Diese Stelle identifizierte Insa Wilke als literarisches Prinzip, als die Verwandlung des Blattes in eine Landschaft. Diese Landschaft ist bei Senkel in Mecklenburg verortet und wir warten ab, bis "es taut, taut, taut" und nach der Eiszeit der Mensch erscheint im Holozän, und dessen Geschichte vor und zurückspringend erzählt wird bis in die Gegenwart, angelegt als eine Schatz- und Schutzsuche. Tingler berichtete, er sein passagenweise fast ins Koma gefallen, doch Hubert Winkels, der Senkel eingeladen hatte, argumentierte dagegen, als er sagte:
"Das ist ein Experiment. Das ist Metaliteratur. Ununterbrochen fragt man sich doch, wie hängen die Geschichten zusammen, wie entsteht die Suggestion? (...) Man wird permanent abgelenkt von der Frage: Um was geht es? – Durch die Frage: Welche Bedingungen existieren, damit die Idee, dass überhaupt etwas passiert, entstehen kann?"
Die Wolke, ein Atompilz
Auch der fünfte und letzte Text des Vorlesenachmittags war ein Experiment und kam von Levin Westermann, der bereits etliche Lyrikbände veröffentlicht hat bei Luxbooks und bei Matthes & Seitz. Unter dem Titel »und dann« mäanderte Westermanns Beitrag im litanei-artigen Dukus ausgehend von der Sonne bis zur abschließenden Frage, was die Welt im Innersten zusammenhält, jeder Katze, jedem Schaf, jedem Windhauch etliche Zeilen widmend.

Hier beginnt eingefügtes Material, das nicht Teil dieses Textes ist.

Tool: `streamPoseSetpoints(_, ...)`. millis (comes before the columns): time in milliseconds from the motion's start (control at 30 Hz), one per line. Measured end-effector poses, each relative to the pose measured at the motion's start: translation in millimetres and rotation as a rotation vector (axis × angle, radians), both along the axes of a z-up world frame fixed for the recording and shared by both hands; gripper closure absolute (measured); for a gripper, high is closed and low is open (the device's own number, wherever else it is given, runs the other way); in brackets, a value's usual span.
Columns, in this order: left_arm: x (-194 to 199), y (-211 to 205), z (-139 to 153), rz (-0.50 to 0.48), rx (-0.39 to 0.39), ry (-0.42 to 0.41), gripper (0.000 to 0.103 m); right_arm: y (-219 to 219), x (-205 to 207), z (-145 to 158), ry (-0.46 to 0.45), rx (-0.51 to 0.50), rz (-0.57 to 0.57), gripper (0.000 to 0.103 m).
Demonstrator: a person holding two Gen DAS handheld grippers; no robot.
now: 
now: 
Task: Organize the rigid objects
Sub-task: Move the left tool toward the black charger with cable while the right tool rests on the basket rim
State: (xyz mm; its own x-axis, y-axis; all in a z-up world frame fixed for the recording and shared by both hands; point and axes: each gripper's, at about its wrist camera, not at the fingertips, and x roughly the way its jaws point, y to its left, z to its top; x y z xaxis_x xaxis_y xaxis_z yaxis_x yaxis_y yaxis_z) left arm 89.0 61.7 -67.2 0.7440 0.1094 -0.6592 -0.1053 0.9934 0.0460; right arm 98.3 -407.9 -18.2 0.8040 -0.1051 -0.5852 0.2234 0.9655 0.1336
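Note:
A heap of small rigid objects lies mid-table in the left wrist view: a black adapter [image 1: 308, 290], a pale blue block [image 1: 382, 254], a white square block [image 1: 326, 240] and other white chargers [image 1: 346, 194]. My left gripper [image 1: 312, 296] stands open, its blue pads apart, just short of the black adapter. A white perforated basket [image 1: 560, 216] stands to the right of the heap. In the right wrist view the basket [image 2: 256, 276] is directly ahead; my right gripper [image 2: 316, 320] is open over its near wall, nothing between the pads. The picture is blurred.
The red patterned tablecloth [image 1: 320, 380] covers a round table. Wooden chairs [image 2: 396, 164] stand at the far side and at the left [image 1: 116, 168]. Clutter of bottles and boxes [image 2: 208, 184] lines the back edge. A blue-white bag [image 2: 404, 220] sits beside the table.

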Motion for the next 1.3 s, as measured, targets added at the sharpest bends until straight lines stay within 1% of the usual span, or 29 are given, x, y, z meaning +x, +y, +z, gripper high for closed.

"und ich nehm das nächste buch
und ich sehe: eine wolke
schwarz auf weiss
und die woke ist ein pilz
die wolke: ein atompilz
voller tod"
Kommt ein Vogel
Mit Zeilen wie diesen spaltete er nicht nur das Urteil der Jury, auch auf Twitter, wo unter dem Hashtag #tddl die treue Schar der digitalen Bachmannfreunde seit vielen Jahren die Lesungen begleitet, gab es durchaus wohlwollende Zustimmung, als Klaus Kastberger "und dann" verteidigte, während sich Clemens J. Setz, selbst Ernst-Willner-Preisträger des Jahres 2008 den Spaß gönnte, kleine Miniaturen im Stile Westermanns zu verfassen, wie diese:
"was mich rettet sind die bücher
ist die sprache und ihr klang
kommt ein vogel wenn es regnet
und sein schnabel ziemlich lang
und ich lese in der zeitung
und die raucher essen wild
morgens schnee und abends jäger
und das ganze nur ein bild"
Es gab also auch an diesem zweiten Tag des 44. Bachmannpreises allerlei Anregendes und Aufregendes zu hören, zu sehen – bevor es morgen ab 10:00 Uhr weitergeht, dann mit den letzten vier Autorinnen und Autoren, die in dieser Reihenfolge lesen werden: Lydia Haider, Laura Freudenthaler, Katja Schönherr, Meral Kureyshi. Die Preisverleihung findet am Sonntag statt und bis jetzt, auch das zeigte dieser Tag, ist das Rennen offen. Es bleibt, auch wenn die Bachmannpreis-Jury diese Formulierung als Klischee identifizieren würde: spannend.